Abstract Pitch is an ideal hard carbon precursor for sodium‐ion batteries (SIBs) owing to its abundant availability, low cost, and high carbon yield, yet its pronounced graphitization tendency during carbonization limits sodium storage capacity. To address this, a Steric‐Enhanced Dual‐Crosslinking (SEDC) preoxidation strategy is developed by integrating multifunctional organophosphorus molecules (e.g., phytic acid) during air preoxidation.
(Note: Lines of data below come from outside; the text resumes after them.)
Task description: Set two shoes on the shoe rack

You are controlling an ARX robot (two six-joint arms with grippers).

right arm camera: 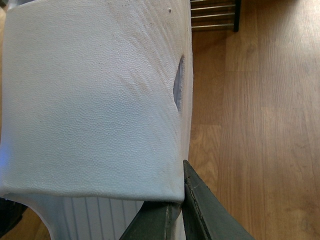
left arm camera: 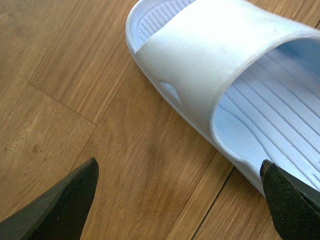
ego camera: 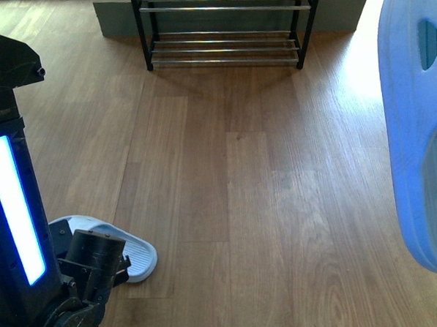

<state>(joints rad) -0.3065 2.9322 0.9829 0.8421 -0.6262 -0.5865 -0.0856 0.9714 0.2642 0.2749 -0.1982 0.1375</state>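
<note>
Near left, on the floor (ego camera: 228, 207), one sandal (ego camera: 131, 252) lies flat. My left gripper (left arm camera: 178, 167) hangs over it, jaws released and spread wide, one tip just beside its sole. Far centre stands the rack (ego camera: 225, 8). At right, my right gripper (right arm camera: 182, 200) clenches the second sandal (right arm camera: 90, 100), raised off the floor, well apart from the rack.

- The rack (ego camera: 224, 24) stands on the floor (ego camera: 265, 205), with a wall (ego camera: 116, 22) just behind it.
- One slide (ego camera: 128, 252) lies on the floor well before the rack and off to its left, just beside the left arm (ego camera: 32, 239).
- The left gripper (left arm camera: 179, 165) hangs over the floor beside that slide, one finger at its edge.
- The second slide (ego camera: 418, 124) is up off the floor, before the rack and to its right, in the right gripper (right arm camera: 182, 200).
</note>
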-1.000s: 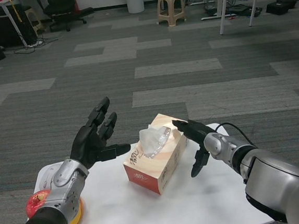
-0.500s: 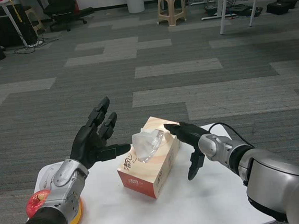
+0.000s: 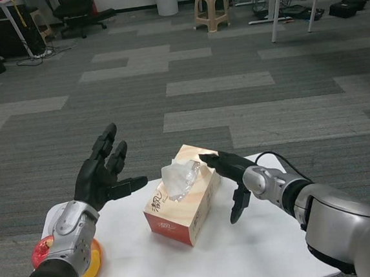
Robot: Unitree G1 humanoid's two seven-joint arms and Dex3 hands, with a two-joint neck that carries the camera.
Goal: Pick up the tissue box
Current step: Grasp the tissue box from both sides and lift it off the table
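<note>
The tissue box is a light wood-coloured carton with a red lower edge and a white tissue sticking up from its top. It lies on the white table near the far edge. My right hand presses its fingers against the box's right side and top corner, thumb hanging down beside it. My left hand hovers with fingers spread to the left of the box, a gap between them.
An orange plate with a red apple sits at the table's left edge under my left forearm. Beyond the table lies grey carpet, with a stool, chair and desks far back.
My right hand has pushed the box leftward across the table. My left hand has drawn back to the left, away from the box.
</note>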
The SEDC mechanism synergistically combines two concurrent pathways: (i) steric hindrance induced by multifunctional organophosphorus groups, which utilize their voluminous molecular structures to suppress π–π stacking, and (ii) dual‐crosslinking via inherent oxygen‐functionality bonding (from air preoxidation) and phosphate‐group condensation reactions among organophosphorus molecules. This synergy expands interlayer spacing to 0.390 nm, generates pseudo‐graphitic domains with abundant closed nanopores, and maximizes pore‐filling‐dominated Na + storage. The optimized anode delivers outstanding performance: a reversible capacity of 378.4 mAh g −1 with 68.5% plateau‐capacity contribution and 90% initial Coulombic efficiency, surpassing most state‐of‐the‐art pitch‐derived carbons. Critically, systematic extension to other organophosphorus systems with graded P‐functionality (3–6) validates universality—higher functionality strengthens crosslinking, amplifies disorder/closed‐pore density, and elevates electrochemical metrics. Thus, this approach establishes a universal platform for molecularly tailored synthesis of high‐performance pitch‐derived hard carbon anodes through programmable crosslinking design.